Photo: San Francisco History Room, San Francisco Public Library

We never realized that we would have the immediate opposition of the Wholesale Produce Merchants and the Retail Grocers Association, but we did. Joe Sanchetti, who drove in the first truck, followed by Paul Mancini from Santa Rosa were the first two who dared to oppose the entrenched merchants who did everything possible to stop this' 'newborn infant" the Farmers' Market, from taking hold.

Thursday was a trickle of six trucks and Friday's total was only eight, but on Saturday, all hell broke loose. They came from the north, the east, and the south. First it was fruit and then vegetables. No one really realized the plight of the farmers. They were desperate.

Here it was, wartime, and food was going to waste. My little group of the Victory Garden Advisory Board suddenly became the Farmers' Market Advisory Board. We didn't have a plan. We just tried to help a few farmers sell their crops and at the same time, give the fruit-starved consumer a chance to buy the fruit and vegetables at unheard-of prices. We opened a Pandora's box.

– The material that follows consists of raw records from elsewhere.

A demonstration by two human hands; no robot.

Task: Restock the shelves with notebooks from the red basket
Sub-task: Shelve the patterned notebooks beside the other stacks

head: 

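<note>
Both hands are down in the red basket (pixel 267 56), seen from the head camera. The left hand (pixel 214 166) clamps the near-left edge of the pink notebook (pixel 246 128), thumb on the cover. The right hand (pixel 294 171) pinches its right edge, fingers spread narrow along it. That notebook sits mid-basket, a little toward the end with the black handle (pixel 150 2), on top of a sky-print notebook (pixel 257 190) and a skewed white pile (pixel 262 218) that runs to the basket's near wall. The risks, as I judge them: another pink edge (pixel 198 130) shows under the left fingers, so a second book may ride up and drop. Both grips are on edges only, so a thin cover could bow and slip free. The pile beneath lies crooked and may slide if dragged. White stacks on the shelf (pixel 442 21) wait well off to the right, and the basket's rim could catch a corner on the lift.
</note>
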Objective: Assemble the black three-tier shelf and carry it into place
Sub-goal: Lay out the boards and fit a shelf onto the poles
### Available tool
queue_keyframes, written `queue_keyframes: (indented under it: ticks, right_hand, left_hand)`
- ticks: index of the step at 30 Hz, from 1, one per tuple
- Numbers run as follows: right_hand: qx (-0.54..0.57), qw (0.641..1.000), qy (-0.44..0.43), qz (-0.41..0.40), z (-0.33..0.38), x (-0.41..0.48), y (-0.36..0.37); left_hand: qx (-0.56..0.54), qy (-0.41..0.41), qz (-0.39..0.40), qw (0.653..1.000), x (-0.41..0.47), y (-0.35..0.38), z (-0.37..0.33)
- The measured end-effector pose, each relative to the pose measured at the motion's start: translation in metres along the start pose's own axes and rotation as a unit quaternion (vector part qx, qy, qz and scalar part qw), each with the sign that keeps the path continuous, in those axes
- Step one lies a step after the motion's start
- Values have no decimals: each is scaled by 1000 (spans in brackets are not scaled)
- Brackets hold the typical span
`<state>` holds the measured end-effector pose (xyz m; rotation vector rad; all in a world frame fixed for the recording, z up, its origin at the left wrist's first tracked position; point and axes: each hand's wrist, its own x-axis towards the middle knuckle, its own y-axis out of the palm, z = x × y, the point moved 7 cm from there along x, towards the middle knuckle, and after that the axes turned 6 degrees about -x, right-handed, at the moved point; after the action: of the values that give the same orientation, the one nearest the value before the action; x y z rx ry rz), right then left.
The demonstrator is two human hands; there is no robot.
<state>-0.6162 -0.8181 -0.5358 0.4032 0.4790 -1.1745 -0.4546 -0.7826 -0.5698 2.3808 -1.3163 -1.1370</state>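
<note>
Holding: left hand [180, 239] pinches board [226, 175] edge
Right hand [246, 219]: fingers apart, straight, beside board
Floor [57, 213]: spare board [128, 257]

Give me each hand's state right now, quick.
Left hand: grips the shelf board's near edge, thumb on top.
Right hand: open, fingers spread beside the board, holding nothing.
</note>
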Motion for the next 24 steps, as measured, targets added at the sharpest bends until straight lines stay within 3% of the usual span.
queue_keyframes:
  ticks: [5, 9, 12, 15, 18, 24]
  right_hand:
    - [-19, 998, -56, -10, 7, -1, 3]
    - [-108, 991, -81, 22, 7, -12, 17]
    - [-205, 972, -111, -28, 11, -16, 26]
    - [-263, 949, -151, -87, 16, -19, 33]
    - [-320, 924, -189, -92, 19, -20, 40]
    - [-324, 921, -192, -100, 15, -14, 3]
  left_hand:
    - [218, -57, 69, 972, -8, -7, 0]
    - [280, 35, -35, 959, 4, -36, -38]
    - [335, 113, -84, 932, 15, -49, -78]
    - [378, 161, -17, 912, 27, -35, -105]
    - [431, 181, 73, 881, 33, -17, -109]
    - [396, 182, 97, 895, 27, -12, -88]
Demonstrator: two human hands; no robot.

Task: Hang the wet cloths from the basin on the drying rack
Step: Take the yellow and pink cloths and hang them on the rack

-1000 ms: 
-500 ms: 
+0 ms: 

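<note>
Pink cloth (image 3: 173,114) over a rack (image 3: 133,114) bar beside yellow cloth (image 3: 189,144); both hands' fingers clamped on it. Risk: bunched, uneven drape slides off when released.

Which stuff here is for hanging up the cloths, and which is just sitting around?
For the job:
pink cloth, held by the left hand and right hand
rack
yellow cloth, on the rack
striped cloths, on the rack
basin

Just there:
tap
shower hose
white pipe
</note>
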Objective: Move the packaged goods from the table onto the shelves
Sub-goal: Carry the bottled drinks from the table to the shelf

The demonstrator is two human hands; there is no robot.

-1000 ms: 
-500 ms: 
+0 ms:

Who ever thought that this six-pronged spearhead would prick the monopoly of the Washington Street Wholesale Produce Commission district? Although fully anesthetized by the morphia of profits, the commission merchants scarcely noticed the first gentle insertion of the economic lance; that is, not until the first Saturday when over 135 farmers sold their fresh-picked produce to an all-day crowd of more than 50,000 people. They came on foot, in cars, and by public transportation.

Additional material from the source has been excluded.